Gabriela Oliveira (Unesp/Ibilce) Introdução Este trabalho analisa as implicações subjetivas do contato entre línguas, isto é, os deslocamentos identitários decorrentes do bilinguismo. A partir dos estudos e discussões

de Coracini

(2007), Prasse

(1997), entre

outros,

estudamos

a

heterogeneidade das línguas e suas consequências para a formação identitária do sujeito que busca falar (e é falado por) essas línguas. Assim, objetiva-se refletir sobre a problemática da identidade nos estudos da linguagem, e, mais especificamente, apontar para a relação entre bilinguismo e identidade, além de contribuir com os estudos sobre as questões identitárias vinculadas à problemática da(s) língua(s). Nosso estudo tem como corpus principal os livros Nord Perdu (1999), de Nancy Huston, e Lettres parisiennes: histoires d’exil (1986), composto por cartas trocadas entre as escritoras Huston e Leïla Sebbar. Tanto o livro de ensaios quanto a coletânea epistolar narram os caminhos empreendidos pelo sujeito exilado em busca de uma identificação com a língua e a cultura que o cercam, problematizando a situação fragmentária do sujeito bilíngue. O bilinguismo é aqui entendido não como fenômeno restrito aos que convivem com duas línguas desde a primeira infância, mas como acontecimento que atravessa a subjetividade daqueles que por diversas razões e em diferentes etapas da vida passaram a viver entre-línguas. Em nosso percurso metodológico, a leitura e a análise de textos teóricos e ensaísticos constituem um mesmo movimento, pois além de servir como base teórica para a interpretação de outros escritos, tais textos fazem parte de nossa tarefa de análise. O próprio corpus que consideramos como específico, os livros Nord Perdu e Lettres parisiennes, além de ser um aporte teórico, constitui o motivo principal da análise. Desta forma, almejamos construir um vínculo direto entre duas atividades (leitura e análise) que podem parecer muito distintas, mas que estão intrinsicamente ligadas.

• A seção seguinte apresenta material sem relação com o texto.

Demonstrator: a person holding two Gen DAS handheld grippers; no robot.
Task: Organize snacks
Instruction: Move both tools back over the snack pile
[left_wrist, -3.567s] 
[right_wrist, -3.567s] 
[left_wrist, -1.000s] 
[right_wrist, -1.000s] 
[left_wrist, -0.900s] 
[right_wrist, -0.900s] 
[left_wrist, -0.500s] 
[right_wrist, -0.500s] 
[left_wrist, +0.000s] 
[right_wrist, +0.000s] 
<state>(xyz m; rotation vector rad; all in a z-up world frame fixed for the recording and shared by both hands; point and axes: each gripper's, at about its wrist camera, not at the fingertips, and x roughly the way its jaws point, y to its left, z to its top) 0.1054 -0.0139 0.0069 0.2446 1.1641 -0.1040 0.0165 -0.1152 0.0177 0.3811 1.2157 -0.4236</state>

Línguas e sujeitos A problemática das línguas passa pelas questões de identidade na medida em que ambas só ganham sentido dentro de um sistema de significação no qual foram criadas, ou seja, elas são construções sociais e culturais, portanto, instáveis. Além de compartilharem dessa instabilidade fundamental, são constitutivas uma da outra: não há processo de identificação sem a linguagem, a língua na qual somos criados interfere em como vemos e entendemos o mundo, e ao mesmo tempo, a língua é moldada pela cultura e pela subjetividade dos seus falantes. São justamente as características de instável, processual e criável que nos levam a refletir sobre a heterogeneidade das línguas e dos sujeitos, pois admitir tal caracterização urge repensar o paradigma essencialista e nos permite vislumbrar as inúmeras partes que formam o todo que chamamos de identidade. Essa multiplicidade carrega a conclusão de que a identidade é algo indecifrável e o que podemos depreender da suposta noção de identidade são apenas fragmentos: fragmentos de língua, de cultura, de história, de saberes. Para complicar, ao somarmos as línguas chamadas estrangeiras a essa reflexão, nos deparamos com o fato de que esses fragmentos tornam-se ainda mais indecisos quando se trata de lidar com a “estrangeiridade do outro” vindo de outro lugar com uma língua também outra. Jutta Prasse (1997) trabalha a questão das línguas estrangeiras, concluindo que o desejo de aprendê-las não é apenas um desejo de saber, mas sim um desejo pelo gozo do outro. A busca pela língua do Outro se dá pela inquietação “de não poder encontrar seu próprio lugar na sua própria língua materna” (p. 71) e pela “inveja dos bens e da maneira como gozam os outros” (p.71). A interdição que ocorre na/pela língua é necessária para situar esse desejo que poderíamos pensar como um anseio de ser o outro ou, até, de pertencer ao outro, ao outro meio, outro mundo, outra sociedade. Entretanto, nenhuma língua é totalmente outra, pois todas se imbricam, e constatar isso faz como que o desejo nunca se complete. Assim, a busca nunca cessa, o desejo se mantém na medida em que a língua una e possibilitadora do gozo maior se revela uma impossibilidade, uma ilusão. Nesse sentido, da mesma forma que todas as línguas que

habitam o indivíduo perpassam sua subjetividade, com seus próprios interditos e atos falhos, saber mais de uma língua acentua a fragmentação da identidade do sujeito. Ainda, sobre o desejo de aprender uma língua estrangeira, Prasse postula: pode ser um desejo de ter escolha, de poder escolher a lei, as regras e muitas vezes o mestre de nosso gozo. É o desejo de ser livre para escolher uma ordem na qual “se exprimir”, de impor-se uma ordem por um ato voluntário, aprender, enfim, como se deve falar corretamente e gozar com isso. (PRASSE, 1997, p.72)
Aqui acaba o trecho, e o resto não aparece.